Fig. 2 - Forest plot of meta-analysis the association of АGТ rs699 with РЕ. A) dominant model; B) allelic model; C) recessive model; D) homozygote model; E) heterozygote model
Fig. 3 - Forest plot of meta-analysis the association of АGТ rs699 with РЕ. A) dominant model; B) allelic model; C) recessive model; D) homozygote model; E) heterozygote model
- Diagnosis-based subgroups analysis
In order to establish a correlation between the AGT rs699 polymorphism and PE, the citations were initially categorized based on factors such as race, geographical location, gestational weeks, and sample size of cases.
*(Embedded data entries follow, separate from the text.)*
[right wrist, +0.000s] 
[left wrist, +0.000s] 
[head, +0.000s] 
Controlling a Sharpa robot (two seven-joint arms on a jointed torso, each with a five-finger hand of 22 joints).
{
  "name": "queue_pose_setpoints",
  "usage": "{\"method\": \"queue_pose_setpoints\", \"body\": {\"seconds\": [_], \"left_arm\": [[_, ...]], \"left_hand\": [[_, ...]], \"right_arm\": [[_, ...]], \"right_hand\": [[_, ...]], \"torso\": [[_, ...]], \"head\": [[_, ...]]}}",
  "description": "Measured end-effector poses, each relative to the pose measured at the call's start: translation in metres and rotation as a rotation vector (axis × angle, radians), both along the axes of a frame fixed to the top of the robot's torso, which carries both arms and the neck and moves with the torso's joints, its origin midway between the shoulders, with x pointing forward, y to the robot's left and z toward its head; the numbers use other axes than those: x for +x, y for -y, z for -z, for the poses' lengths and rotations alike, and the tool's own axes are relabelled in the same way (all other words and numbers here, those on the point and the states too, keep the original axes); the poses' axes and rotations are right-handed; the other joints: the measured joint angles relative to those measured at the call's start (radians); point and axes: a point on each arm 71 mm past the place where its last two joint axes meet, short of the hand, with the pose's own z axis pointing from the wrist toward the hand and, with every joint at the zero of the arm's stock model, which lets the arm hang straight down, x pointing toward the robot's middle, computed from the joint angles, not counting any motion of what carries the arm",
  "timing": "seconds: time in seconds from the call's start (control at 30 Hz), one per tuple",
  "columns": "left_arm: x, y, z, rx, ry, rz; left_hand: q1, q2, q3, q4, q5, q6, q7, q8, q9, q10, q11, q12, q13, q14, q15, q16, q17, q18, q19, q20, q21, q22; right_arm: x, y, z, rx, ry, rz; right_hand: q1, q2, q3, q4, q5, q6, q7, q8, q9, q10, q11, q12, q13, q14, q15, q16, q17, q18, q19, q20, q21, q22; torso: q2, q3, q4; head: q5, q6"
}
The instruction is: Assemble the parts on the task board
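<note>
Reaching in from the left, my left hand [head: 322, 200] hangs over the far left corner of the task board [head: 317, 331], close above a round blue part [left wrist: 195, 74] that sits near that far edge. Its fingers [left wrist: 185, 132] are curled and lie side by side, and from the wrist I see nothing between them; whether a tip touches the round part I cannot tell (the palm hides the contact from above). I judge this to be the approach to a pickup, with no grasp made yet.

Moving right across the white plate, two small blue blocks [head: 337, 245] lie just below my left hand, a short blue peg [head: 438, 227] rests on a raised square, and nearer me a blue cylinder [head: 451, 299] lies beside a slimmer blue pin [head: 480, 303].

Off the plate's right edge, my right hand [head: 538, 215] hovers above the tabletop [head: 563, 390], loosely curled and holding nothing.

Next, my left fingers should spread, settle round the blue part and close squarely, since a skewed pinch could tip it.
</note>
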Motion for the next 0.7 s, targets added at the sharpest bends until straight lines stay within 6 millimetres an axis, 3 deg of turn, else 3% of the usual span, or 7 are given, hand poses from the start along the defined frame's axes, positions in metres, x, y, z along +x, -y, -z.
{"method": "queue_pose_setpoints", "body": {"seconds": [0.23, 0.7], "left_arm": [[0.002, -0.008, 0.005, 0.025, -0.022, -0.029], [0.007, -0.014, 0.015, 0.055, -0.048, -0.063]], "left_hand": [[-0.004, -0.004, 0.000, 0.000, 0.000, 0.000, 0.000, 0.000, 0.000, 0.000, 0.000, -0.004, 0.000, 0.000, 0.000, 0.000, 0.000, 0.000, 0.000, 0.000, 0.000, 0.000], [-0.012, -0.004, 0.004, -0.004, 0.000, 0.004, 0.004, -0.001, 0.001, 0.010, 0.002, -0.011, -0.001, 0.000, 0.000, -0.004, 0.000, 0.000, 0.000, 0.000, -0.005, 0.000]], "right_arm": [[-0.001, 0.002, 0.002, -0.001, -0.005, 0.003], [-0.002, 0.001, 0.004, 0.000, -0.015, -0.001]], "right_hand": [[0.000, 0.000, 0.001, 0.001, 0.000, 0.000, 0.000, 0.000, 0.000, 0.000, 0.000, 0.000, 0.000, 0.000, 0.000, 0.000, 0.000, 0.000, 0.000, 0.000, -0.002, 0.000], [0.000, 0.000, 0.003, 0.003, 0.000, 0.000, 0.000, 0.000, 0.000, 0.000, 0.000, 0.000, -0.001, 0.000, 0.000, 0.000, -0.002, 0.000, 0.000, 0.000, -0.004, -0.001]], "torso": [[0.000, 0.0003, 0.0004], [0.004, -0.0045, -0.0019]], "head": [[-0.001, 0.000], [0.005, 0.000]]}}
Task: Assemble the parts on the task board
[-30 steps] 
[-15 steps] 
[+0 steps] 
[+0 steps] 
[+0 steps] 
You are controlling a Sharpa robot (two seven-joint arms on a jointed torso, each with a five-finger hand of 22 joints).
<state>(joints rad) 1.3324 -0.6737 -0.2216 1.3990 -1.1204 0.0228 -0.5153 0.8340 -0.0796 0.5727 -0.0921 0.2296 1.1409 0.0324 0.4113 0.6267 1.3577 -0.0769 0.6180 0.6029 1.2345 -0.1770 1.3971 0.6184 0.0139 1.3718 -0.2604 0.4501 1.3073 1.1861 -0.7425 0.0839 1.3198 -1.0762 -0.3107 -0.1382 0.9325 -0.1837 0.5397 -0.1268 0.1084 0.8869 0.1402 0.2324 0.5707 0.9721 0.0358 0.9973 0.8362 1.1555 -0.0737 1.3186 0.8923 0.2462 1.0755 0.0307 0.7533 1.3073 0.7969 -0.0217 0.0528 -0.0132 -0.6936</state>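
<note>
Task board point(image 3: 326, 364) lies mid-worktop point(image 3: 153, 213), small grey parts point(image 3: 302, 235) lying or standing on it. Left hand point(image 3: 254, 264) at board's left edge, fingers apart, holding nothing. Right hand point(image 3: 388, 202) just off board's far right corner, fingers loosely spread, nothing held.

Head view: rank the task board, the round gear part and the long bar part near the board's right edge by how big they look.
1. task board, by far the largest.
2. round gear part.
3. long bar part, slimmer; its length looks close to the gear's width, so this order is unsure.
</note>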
Subsequently, subgroup analysis was performed. With regard to racial classification, the findings suggest that this genetic variant may be associated with an increased risk of PE in individuals of Caucasian race (ОR = 1,65, 95 % CI [1,35–2,02], p<0,00001) and Mixed race (ОR = 2,95, 95 % CI [1,69–5,15], р = 0,0001). However, no significant association was observed in individuals of Negroid or Mongoloid descent (ORs: 5,14 and 1,40, respectively, 95 % CIs [0,63–41,97] and [0,92–2,14], respectively). This may be attributable to the small number of studies conducted within these groups.
When considering geographical distribution, the analysis revealed a potential link between this polymorphism and PE in Asian (ОR = 1.79, 95 % CI [1.36–2.35]), European (ОR = 1.62, 95 % CI [1.21-2.17]), and African (ОR = 1.78, 95 % CI [1.27-2.48]) populations, with statistical significance p-values (р = 0,001, 0,02 and 0,0008, respectively). For subgroup analysis stratified by gestational week classification, a statistically significant association was observed in EOPE (ОR = 4,44; 95 % CI [1,87–10,54]; р = 0,0007), LOPE (ОR = 2,66; 95 % CI [1,39–5,10]; р = 0,003), and Mixed (ОR = 1,58; 95 % CI [1.32–1.90]; р<0,00001).
When stratifying by case sample size, the findings demonstrated a significant association for <100 cases (ОR = 2,18; 95 % CI [1,48–3,22]; р<0,0001), ≥100 to <200 cases (ОR = 1,59; 95 % CI [1,27–2,01]; р<0,0001), and ≥200 cases (ОR = 1,70; 95 % CI [1,21–2,39]; р = 0,002).
Discussion
The mechanistic explanation for the involvement of AGT rs699 polymorphism in the development of PE has previously been proposed to occur via the localized increase in angiotensin II (Ang II) levels, leading to aberrant physiological remodeling of the uterine spiral arteries (Morgan et al., 1999). Studies have found that increased levels of the RAS component angiotensin II, have been linked to an increased risk of PE (Gintoni et al., 2021). Additionally, increased levels of Ang II have been linked to an increased severity of PE (Leaños-Miranda et al., 2018). It is thought that the RAS increases the production of pro-inflammatory cytokines, which can lead to increased vascular permeability and decreased blood flow to the placenta, leading to placental ischemia and the development of PE (Lu et al., 2019).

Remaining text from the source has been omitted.